What is a z-score? What is a p-value?

ArcGIS Pro 3.3 | | Help archive

Most statistical tests begin by identifying a null hypothesis. The null hypothesis for the pattern analysis tools (Analyzing Patterns toolset and Mapping Clusters toolset) is Complete Spatial Randomness (CSR), either of the features themselves or of the values associated with those features. The z-scores and p-values returned by the pattern analysis tools tell you whether you can reject that null hypothesis or not. Often, you will run one of the pattern analysis tools, hoping that the z-score and p-value will indicate that you can reject the null hypothesis, because it would indicate that rather than a random pattern, your features (or the values associated with your features) exhibit statistically significant clustering or dispersion. Whenever you see spatial structure such as clustering in the landscape (or in your spatial data), you are seeing evidence of some underlying spatial processes at work, and as a geographer or GIS analyst, this is often what you are most interested in.

The p-value is a probability. For the pattern analysis tools, it is the probability that the observed spatial pattern was created by some random process. When the p-value is very small, it means it is very unlikely (small probability) that the observed spatial pattern is the result of random processes, so you can reject the null hypothesis. You might ask: How small is small enough? Good question. See the table and discussion below.

Z-scores are standard deviations. If, for example, a tool returns a z-score of +2.5, you would say that the result is 2.5 standard deviations. Both z-scores and p-values are associated with the standard normal distribution as shown below.

Standard Normal Distribution

Very high or very low (negative) z-scores, associated with very small p-values, are found in the tails of the normal distribution. When you run a feature pattern analysis tool and it yields small p-values and either a very high or a very low z-score, this indicates it is unlikely that the observed spatial pattern reflects the theoretical random pattern represented by your null hypothesis (CSR).

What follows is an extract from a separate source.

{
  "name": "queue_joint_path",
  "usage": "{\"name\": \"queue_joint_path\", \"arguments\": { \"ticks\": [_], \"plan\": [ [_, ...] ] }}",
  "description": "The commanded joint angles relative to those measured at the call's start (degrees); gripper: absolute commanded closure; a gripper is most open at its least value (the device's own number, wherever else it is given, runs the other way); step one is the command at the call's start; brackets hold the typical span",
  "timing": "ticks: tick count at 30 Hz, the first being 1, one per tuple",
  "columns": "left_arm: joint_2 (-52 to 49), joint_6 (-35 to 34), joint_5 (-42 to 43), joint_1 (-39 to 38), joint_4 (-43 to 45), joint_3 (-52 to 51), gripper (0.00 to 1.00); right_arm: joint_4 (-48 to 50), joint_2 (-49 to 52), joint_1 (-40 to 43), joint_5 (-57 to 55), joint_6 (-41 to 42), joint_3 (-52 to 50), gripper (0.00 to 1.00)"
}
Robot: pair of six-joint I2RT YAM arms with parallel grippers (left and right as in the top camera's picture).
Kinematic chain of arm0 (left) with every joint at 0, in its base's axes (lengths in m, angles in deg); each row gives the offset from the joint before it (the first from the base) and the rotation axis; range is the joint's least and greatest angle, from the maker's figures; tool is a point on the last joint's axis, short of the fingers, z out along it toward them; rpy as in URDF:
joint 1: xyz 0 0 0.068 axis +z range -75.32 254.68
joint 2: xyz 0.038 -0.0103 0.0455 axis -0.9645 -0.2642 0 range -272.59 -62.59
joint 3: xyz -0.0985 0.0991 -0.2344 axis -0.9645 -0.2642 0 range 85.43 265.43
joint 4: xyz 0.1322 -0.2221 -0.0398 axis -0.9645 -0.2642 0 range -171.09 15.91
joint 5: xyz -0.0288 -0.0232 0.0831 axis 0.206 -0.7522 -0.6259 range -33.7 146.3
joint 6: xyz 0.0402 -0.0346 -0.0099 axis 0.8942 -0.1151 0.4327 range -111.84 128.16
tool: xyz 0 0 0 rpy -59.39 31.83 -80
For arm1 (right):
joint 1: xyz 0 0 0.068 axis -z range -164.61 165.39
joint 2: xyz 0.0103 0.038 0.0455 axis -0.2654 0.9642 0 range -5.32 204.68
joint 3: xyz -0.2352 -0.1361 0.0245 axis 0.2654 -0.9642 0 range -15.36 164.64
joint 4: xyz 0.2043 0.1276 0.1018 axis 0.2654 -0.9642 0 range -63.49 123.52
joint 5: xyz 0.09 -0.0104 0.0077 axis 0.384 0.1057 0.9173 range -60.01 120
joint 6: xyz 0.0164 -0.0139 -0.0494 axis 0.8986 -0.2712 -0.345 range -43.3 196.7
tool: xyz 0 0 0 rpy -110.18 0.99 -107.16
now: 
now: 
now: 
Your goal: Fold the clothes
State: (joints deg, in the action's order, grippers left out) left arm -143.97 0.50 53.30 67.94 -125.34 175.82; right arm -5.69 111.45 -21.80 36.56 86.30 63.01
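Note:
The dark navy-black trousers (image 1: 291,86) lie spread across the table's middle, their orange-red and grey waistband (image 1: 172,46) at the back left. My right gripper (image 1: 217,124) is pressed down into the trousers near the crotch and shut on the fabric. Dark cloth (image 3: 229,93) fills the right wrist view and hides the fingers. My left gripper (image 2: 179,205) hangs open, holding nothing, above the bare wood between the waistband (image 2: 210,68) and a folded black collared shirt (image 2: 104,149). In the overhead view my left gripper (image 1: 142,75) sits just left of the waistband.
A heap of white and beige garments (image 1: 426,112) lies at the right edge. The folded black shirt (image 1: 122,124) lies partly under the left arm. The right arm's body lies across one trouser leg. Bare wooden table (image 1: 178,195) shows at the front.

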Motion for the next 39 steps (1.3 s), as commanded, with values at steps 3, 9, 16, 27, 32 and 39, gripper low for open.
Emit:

To reject the null hypothesis, you must make a subjective judgment regarding the degree of risk you are willing to accept for being wrong (for falsely rejecting the null hypothesis). Consequently, before you run the spatial statistic, you select a confidence level. Typical confidence levels are 90, 95, or 99 percent. A confidence level of 99 percent would be the most conservative in this case, indicating that you are unwilling to reject the null hypothesis unless the probability that the pattern was created by random chance is really small (less than a 1 percent probability).

Confidence Levels

The table below shows the uncorrected critical p-values and z-scores for different confidence levels.

Note:

Tools that allow you to apply the False Discovery Rate (FDR) will use corrected critical p-values. Those critical values will be the same or smaller than those shown in the table below.

z-score (Standard Deviations)p-value (Probability)Confidence level

< -1.65 or > +1.65

< 0.10

90%

< -1.96 or > +1.96

< 0.05

95%

< -2.58 or > +2.58

< 0.01

99%

Consider an example. The critical z-score values when using a 95 percent confidence level are -1.96 and +1.96 standard deviations. The uncorrected p-value associated with a 95 percent confidence level is 0.05. If your z-score is between -1.96 and +1.96, your uncorrected p-value will be larger than 0.05, and you cannot reject your null hypothesis because the pattern exhibited could very likely be the result of random spatial processes. If the z-score falls outside that range (for example, -2.5 or +5.4 standard deviations), the observed spatial pattern is probably too unusual to be the result of random chance, and the p-value will be small to reflect this. In this case, it is possible to reject the null hypothesis and proceed with figuring out what might be causing the statistically significant spatial structure in your data.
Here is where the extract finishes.